The lines to copy from the listing below are those that contain the string "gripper".

┄┄┄┄┄┄┄┄┄┄┄┄┄┄┄┄┄┄┄┄

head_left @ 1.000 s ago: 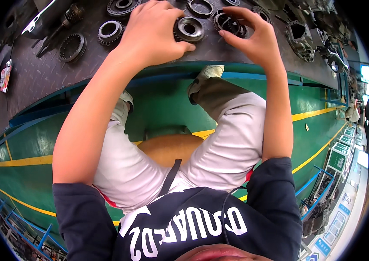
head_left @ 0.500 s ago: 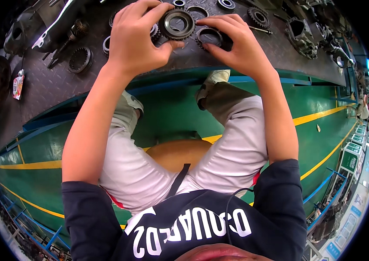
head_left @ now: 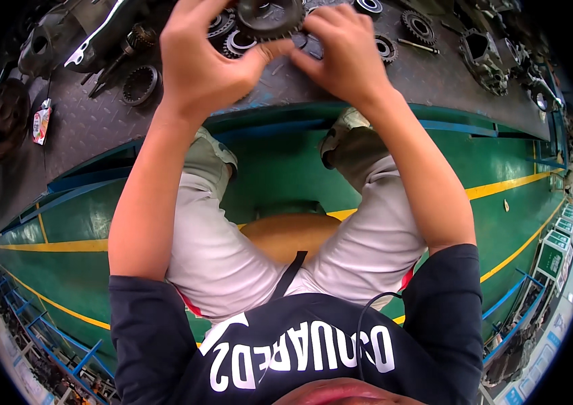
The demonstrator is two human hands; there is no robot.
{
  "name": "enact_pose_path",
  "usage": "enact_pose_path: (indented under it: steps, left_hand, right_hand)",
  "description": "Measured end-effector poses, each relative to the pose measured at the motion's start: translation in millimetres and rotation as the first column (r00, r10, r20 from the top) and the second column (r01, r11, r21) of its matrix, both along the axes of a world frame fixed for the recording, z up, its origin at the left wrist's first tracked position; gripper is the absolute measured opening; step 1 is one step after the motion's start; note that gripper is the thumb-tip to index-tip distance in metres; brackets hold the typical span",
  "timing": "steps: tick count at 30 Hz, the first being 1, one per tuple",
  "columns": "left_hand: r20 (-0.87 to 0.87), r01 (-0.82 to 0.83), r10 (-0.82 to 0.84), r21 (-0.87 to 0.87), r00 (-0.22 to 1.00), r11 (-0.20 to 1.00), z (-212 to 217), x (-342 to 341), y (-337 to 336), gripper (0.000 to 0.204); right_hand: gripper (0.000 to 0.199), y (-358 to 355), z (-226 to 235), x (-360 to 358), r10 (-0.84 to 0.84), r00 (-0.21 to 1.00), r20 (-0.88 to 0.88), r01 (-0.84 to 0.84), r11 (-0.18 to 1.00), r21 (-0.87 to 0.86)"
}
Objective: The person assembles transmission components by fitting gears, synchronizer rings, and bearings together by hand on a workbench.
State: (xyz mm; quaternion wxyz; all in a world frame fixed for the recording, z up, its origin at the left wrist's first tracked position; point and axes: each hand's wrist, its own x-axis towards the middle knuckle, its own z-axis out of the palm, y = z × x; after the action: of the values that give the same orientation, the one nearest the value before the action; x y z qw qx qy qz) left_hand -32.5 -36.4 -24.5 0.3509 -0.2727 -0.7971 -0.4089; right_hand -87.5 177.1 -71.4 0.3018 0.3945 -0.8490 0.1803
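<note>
- At the far left of the dark, patterned metal table [head_left: 84,128], a round, dark wheel [head_left: 1,121] lies near a small red-and-white packet [head_left: 42,123].
- Beyond the packet sits a grey metal case [head_left: 32,59] with a round hole in it, and just to its right a dark part with a bright, pale edge [head_left: 94,39].
- Next comes a toothed rod [head_left: 131,46], lying slantwise, and nearer the table's front edge a dark ring [head_left: 140,85].
- The left hand [head_left: 209,71] is curved wide, its thumb under the near rim of a big dark gear [head_left: 271,23]; it has hold of this gear, which is tilted and cut off by the upper edge of the view. Some fingertips are out of sight.
- Behind that hand, partly hidden, a smaller gear [head_left: 238,44] rests on the table.
- The right hand [head_left: 344,54] is half closed and blurred, its fingers at the right side of the big gear and its thumb lower down; I cannot tell whether it grips anything.
- Just right of it lies another ring-shaped gear [head_left: 386,48], with a bearing [head_left: 369,6] farther back.
- Farther right are a flat gear [head_left: 419,27], a thin bolt [head_left: 419,46] and an open metal housing [head_left: 483,62].
</note>
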Motion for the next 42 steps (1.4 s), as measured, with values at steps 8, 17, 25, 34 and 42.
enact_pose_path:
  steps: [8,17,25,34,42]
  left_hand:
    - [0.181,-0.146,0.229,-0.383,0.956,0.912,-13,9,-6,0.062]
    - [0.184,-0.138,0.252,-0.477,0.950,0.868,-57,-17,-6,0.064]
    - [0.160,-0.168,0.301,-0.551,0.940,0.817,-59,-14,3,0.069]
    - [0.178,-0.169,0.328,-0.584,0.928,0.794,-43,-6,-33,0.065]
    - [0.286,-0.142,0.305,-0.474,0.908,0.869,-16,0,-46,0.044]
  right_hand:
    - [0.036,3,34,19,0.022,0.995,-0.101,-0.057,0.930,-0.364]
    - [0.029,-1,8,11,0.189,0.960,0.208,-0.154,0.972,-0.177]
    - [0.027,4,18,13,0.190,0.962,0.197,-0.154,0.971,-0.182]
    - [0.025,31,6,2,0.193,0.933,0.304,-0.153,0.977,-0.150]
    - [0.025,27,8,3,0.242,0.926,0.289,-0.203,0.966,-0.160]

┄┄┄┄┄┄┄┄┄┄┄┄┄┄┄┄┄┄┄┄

EXERCISE RESULT
  "description": "Measured end-effector poses, each relative to the pose measured at the motion's start: translation in millimetres and rotation as the first column (r00, r10, r20 from the top) and the second column (r01, r11, r21) of its matrix, both along the axes of a world frame fixed for the recording, z up, its origin at the left wrist's first tracked position; gripper is the absolute measured opening; step 1 is one step after the motion's start; note that gripper is the thumb-tip to index-tip distance in metres; brackets hold the typical span",
  "columns": "left_hand: r20 (-0.87 to 0.87), r01 (-0.82 to 0.83), r10 (-0.82 to 0.84), r21 (-0.87 to 0.87), r00 (-0.22 to 1.00), r11 (-0.20 to 1.00), z (-212 to 217), x (-342 to 341), y (-337 to 336), gripper (0.000 to 0.204); right_hand: gripper (0.000 to 0.199), y (-358 to 355), z (-226 to 235), x (-360 to 358), r10 (-0.84 to 0.84), r00 (-0.21 to 1.00), r20 (-0.88 to 0.88), r01 (-0.84 to 0.84), r11 (-0.18 to 1.00), r21 (-0.87 to 0.86)"

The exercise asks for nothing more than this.